Dataset items:
========================================

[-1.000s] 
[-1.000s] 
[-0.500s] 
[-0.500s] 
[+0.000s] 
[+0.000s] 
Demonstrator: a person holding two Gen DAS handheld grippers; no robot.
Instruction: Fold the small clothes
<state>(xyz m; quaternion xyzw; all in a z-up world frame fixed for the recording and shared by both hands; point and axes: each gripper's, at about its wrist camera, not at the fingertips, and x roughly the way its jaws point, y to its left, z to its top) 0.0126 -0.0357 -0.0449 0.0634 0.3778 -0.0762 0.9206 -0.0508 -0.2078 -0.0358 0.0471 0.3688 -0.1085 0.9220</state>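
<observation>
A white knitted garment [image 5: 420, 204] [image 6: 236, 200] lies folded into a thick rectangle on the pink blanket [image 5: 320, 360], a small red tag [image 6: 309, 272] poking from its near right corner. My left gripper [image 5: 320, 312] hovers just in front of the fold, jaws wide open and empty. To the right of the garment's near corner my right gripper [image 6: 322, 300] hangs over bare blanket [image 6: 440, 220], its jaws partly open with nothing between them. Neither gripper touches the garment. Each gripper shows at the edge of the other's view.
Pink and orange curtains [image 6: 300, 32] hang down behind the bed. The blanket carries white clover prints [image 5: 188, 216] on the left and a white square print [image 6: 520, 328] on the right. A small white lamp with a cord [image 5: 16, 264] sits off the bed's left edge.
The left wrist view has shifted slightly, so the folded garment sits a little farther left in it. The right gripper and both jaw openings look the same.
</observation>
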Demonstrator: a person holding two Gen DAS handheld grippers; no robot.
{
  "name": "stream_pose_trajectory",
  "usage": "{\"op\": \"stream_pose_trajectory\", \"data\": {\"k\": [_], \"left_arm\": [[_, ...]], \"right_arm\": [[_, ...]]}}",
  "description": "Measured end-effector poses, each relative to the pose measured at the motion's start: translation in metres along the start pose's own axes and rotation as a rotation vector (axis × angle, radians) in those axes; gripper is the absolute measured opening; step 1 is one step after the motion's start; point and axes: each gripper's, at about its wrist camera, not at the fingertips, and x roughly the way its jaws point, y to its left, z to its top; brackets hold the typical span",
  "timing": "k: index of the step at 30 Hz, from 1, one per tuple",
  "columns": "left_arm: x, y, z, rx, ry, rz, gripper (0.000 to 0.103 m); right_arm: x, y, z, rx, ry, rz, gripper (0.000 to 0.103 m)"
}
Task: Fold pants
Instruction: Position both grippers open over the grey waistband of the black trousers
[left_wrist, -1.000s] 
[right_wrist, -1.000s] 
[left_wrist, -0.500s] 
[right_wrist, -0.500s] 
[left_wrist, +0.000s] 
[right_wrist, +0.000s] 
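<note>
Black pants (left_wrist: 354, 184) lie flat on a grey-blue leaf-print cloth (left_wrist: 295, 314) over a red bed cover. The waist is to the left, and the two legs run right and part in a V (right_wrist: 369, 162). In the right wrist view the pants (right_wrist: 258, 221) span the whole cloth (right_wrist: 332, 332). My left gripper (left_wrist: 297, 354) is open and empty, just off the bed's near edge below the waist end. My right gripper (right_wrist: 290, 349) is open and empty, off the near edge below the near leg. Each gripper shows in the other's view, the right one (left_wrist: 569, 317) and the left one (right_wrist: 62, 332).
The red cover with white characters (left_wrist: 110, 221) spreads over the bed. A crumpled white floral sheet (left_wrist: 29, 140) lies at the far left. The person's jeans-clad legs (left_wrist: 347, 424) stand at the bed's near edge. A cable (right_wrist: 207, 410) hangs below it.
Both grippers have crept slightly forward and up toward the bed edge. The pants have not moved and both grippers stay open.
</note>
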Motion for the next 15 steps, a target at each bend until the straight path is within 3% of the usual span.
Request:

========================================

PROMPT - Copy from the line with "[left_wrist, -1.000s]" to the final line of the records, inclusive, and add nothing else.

EXERCISE SOLUTION -
[left_wrist, -1.000s] 
[right_wrist, -1.000s] 
[left_wrist, -0.500s] 
[right_wrist, -0.500s] 
[left_wrist, +0.000s] 
[right_wrist, +0.000s] 
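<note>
Black pants (left_wrist: 354, 184) lie flat on a grey-blue leaf-print cloth (left_wrist: 295, 314) over a red bed cover. The waist is to the left, and the two legs run right and part in a V (right_wrist: 369, 162). In the right wrist view the pants (right_wrist: 258, 221) span the whole cloth (right_wrist: 332, 332). My left gripper (left_wrist: 297, 354) is open and empty, just off the bed's near edge below the waist end. My right gripper (right_wrist: 290, 349) is open and empty, off the near edge below the near leg. Each gripper shows in the other's view, the right one (left_wrist: 569, 317) and the left one (right_wrist: 62, 332).
The red cover with white characters (left_wrist: 110, 221) spreads over the bed. A crumpled white floral sheet (left_wrist: 29, 140) lies at the far left. The person's jeans-clad legs (left_wrist: 347, 424) stand at the bed's near edge. A cable (right_wrist: 207, 410) hangs below it.
Both grippers have crept slightly forward and up toward the bed edge. The pants have not moved and both grippers stay open.
</note>
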Motion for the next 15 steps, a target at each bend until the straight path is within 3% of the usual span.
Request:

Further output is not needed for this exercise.